Using the entries that follow, count the lines containing the word "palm" and give that number by itself.
[Data under study — start]
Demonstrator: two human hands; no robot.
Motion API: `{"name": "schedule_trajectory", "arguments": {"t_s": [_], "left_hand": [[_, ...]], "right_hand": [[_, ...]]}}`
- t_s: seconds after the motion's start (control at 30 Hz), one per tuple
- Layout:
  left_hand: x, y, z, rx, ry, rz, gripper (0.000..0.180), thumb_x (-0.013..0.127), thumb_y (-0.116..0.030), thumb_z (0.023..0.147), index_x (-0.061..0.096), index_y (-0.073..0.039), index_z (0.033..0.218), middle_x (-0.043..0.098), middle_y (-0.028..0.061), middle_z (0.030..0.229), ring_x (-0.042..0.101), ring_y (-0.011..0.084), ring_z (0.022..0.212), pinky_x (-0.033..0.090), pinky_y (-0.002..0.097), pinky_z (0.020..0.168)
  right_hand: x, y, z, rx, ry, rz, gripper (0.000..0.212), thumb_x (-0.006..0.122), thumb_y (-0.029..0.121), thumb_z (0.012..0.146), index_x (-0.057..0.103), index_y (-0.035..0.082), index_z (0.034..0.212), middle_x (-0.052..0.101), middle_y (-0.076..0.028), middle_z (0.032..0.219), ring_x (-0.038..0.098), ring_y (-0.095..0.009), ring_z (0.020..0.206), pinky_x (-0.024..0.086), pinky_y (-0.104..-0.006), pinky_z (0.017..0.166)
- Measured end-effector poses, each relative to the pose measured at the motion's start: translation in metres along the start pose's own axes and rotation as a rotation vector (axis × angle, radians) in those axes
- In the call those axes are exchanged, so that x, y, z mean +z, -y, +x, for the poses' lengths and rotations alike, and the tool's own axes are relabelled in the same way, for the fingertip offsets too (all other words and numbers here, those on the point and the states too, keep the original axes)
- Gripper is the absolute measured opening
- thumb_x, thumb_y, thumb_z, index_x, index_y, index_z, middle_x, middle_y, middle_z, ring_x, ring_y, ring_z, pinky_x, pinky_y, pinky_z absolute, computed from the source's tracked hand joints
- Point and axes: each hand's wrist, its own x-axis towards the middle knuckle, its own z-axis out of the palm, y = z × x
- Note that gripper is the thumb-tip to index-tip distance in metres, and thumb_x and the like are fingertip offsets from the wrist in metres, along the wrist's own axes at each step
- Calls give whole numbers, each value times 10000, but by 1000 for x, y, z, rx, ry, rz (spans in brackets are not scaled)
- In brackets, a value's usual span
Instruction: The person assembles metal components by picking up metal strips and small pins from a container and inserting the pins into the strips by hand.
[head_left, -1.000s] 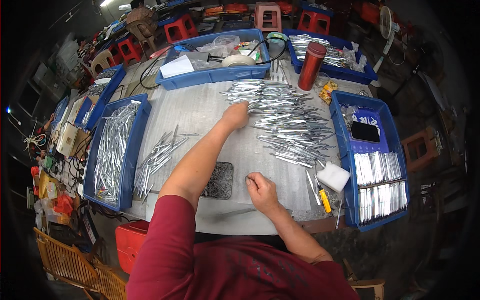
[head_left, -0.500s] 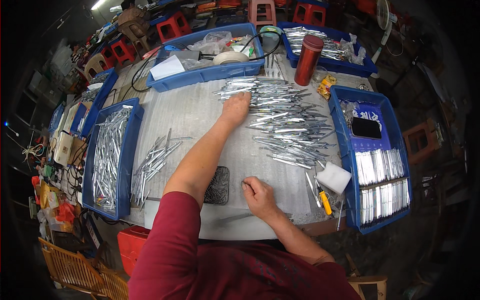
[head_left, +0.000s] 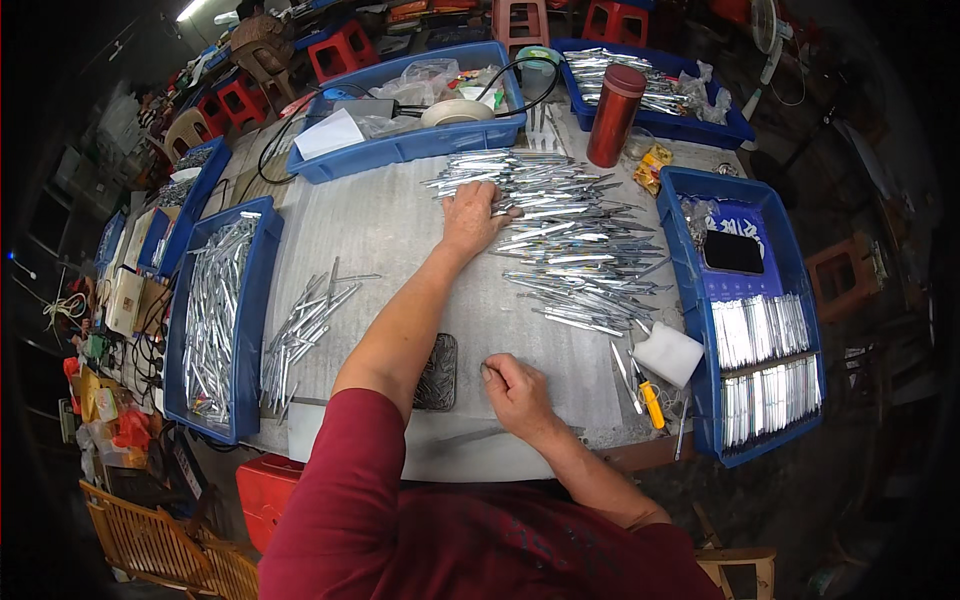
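My left hand (head_left: 472, 218) reaches over the left edge of a broad heap of slim, silvery, pointed metal pieces (head_left: 575, 240). Its fingers are spread on the heap, thumb held apart toward the right. Closer to me, my right hand (head_left: 520, 395) hovers over or rests on the table, curled, with thumb and forefinger pinched together; a small dark spot shows at the tips, too small to name. Between my left forearm and right hand lies a dark square tray (head_left: 437, 375) of small, thin dark pieces, partly covered by the forearm.
Loose metal strips (head_left: 312, 325) lie beside a blue bin of strips (head_left: 222, 310) at left. On the right, a blue bin (head_left: 710, 400) holds stacked rows and a phone (head_left: 733, 254). A white block (head_left: 668, 353), yellow-handled tool (head_left: 651, 404) and red flask (head_left: 616, 115) stand nearby.
My left hand has opened its fingers over the heap, with the thumb now stretched to the right. My right hand stays where it was, still pinched.
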Motion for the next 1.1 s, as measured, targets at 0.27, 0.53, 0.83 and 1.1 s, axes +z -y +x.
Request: {"name": "schedule_trajectory", "arguments": {"t_s": [0.27,0.53,0.83,1.1], "left_hand": [[-8,-1,2,-47,45,-81,494,696,-454,617,539,-89,910,543,58,916,478,225,924,328,393,815],[-18,16,2,-33,-118,-206,385,650,-364,705,547,-29,864,564,124,846,531,269,802,407,357,714],[-66,45,-38,-202,-177,-363,135,583,-128,746,547,-22,821,557,106,748,530,214,685,429,326,643],[-134,60,-131,-288,-139,-465,125,591,-91,741,549,-26,839,531,29,681,483,104,625,413,249,589]], "right_hand": [[-1,2,0,3,9,-13,73,545,72,780,528,8,810,549,-132,627,547,-261,546,427,-330,506],[-2,4,0,26,31,5,51,532,46,773,507,17,807,553,-148,644,558,-308,592,430,-368,521],[-2,4,0,66,23,11,60,535,55,775,517,13,814,554,-158,651,561,-302,594,431,-353,520],[1,-1,-5,182,36,68,91,538,69,787,547,-2,844,556,-132,641,545,-193,548,427,-292,522]]}}
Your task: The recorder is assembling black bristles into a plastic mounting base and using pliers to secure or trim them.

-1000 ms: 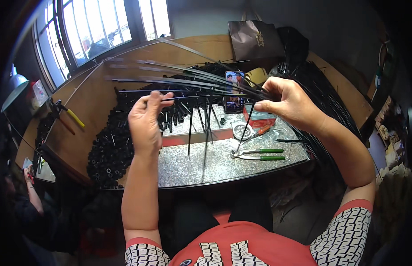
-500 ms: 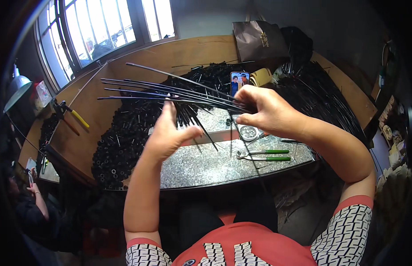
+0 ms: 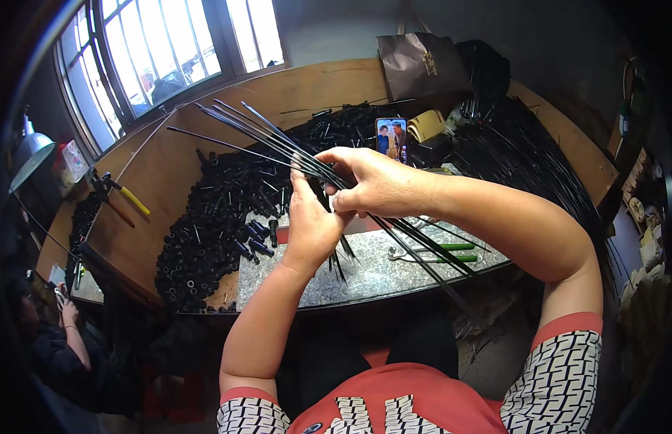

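Behind a lit phone, one grey wall is closing the room, while farther to the left of the phone a barred window is letting in daylight. Farthest left from the phone, and low, a co-worker is holding some object which is too small to tell. Less far left of the phone, pliers with a yellow handle are resting on a wooden edge, and next a heap of black tubular pieces is spreading toward the phone.

Left of the phone and nearer to the person, the left hand is standing with fingers upright, touching thin black rods; whether it is closing around them, one cannot tell. Just in front of the phone, the right hand is pinching these rods narrowly between thumb and fingers.

Half a second ago the hands were standing apart, the left thumb was spreading wide, and the rods were lying almost level. Now the hands are meeting, and the rods are slanting from left of the phone down to its front right, passing over green-handled pincers. This seems to mean that both hands are now controlling the bundle at one place. Right of the phone, a pile of similar rods is lying.
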A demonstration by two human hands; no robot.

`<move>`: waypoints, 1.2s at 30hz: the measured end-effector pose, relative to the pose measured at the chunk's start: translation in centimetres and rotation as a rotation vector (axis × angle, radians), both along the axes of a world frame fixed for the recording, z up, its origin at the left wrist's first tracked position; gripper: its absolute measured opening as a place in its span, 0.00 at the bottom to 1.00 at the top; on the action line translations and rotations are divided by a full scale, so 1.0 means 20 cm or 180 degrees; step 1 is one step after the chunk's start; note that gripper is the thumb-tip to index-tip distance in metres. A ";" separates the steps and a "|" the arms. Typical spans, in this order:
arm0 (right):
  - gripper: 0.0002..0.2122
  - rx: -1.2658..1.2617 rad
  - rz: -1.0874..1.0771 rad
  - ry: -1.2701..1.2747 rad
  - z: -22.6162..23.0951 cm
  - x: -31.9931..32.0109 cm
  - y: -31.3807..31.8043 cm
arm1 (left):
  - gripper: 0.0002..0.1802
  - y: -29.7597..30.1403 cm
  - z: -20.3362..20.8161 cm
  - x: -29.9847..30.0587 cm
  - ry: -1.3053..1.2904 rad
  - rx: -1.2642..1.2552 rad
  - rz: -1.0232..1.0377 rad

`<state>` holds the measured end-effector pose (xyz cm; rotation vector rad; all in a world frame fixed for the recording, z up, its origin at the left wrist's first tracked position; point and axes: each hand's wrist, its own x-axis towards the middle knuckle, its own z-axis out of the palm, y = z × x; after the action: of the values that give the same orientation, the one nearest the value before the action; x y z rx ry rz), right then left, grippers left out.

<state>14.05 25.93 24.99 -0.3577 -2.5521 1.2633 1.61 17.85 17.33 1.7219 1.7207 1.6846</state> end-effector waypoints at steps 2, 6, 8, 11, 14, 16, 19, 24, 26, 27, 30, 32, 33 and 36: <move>0.29 0.0119 0.0029 -0.0052 -0.01 -0.01 -0.01 | 0.47 0.02 -0.01 0.00 -0.0233 0.0464 0.0235; 0.31 0.0971 -0.0321 0.0659 -0.09 0.03 -0.03 | 0.43 0.09 -0.06 -0.01 -0.1077 0.1225 -0.0002; 0.32 0.0984 -0.0537 0.0638 -0.09 0.08 -0.08 | 0.38 0.07 -0.07 -0.05 -0.0712 0.1109 0.0335; 0.24 0.0923 -0.0564 0.0356 -0.11 0.10 -0.10 | 0.34 0.05 -0.02 -0.11 -0.0414 0.1305 0.0581; 0.19 0.0937 -0.0634 0.0455 -0.15 0.09 -0.10 | 0.34 0.05 -0.02 -0.11 -0.0467 0.1080 0.0534; 0.16 0.1036 -0.0584 0.0611 -0.15 0.07 -0.10 | 0.32 0.05 -0.03 -0.13 -0.0419 0.1036 0.0682; 0.11 0.1294 -0.0738 0.0691 -0.11 0.10 -0.13 | 0.30 0.06 -0.03 -0.14 -0.0452 0.0878 0.0680; 0.10 0.1274 -0.0610 0.0565 -0.09 0.08 -0.11 | 0.29 0.07 -0.02 -0.16 -0.0572 0.0679 0.0707; 0.10 0.1203 -0.0629 0.0513 -0.07 0.09 -0.12 | 0.29 0.08 -0.03 -0.17 -0.0616 0.0649 0.0683; 0.10 0.1128 -0.0706 0.0421 -0.06 0.08 -0.13 | 0.30 0.08 -0.04 -0.18 -0.0468 0.0638 0.0787; 0.10 0.1101 -0.0732 0.0374 -0.06 0.08 -0.12 | 0.33 0.06 -0.03 -0.19 -0.0344 0.0509 0.0892; 0.10 0.2058 -0.0653 0.0771 -0.08 0.08 -0.09 | 0.36 0.04 0.01 -0.16 -0.0249 0.0258 0.0955; 0.09 0.1872 -0.0645 0.0762 -0.06 0.08 -0.10 | 0.36 0.03 0.02 -0.16 -0.0222 0.0199 0.0962; 0.09 0.1570 -0.0744 0.0519 0.04 0.09 -0.14 | 0.36 0.04 0.01 -0.17 -0.0066 0.0385 0.0937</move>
<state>15.78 23.13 25.76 -0.4077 -2.4827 0.5321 -1.69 18.57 17.53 1.5514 1.9806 1.9558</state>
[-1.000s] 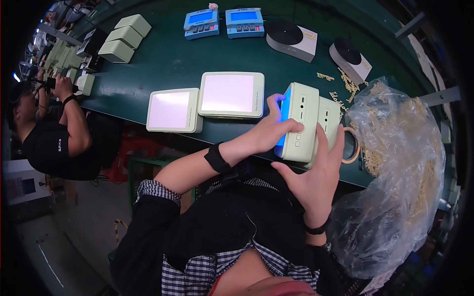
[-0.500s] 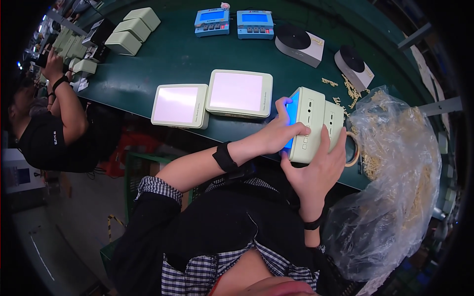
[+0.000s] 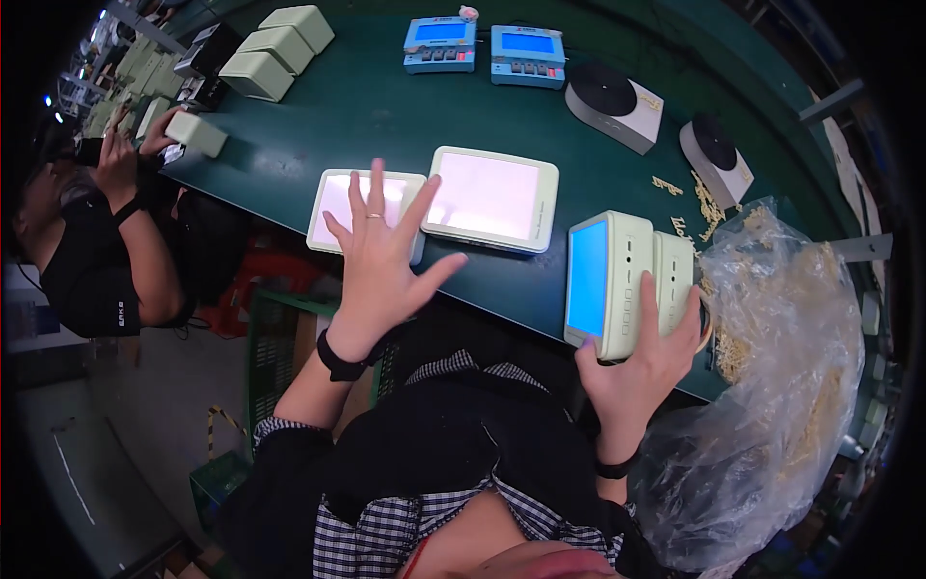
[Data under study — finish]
**Task response**
2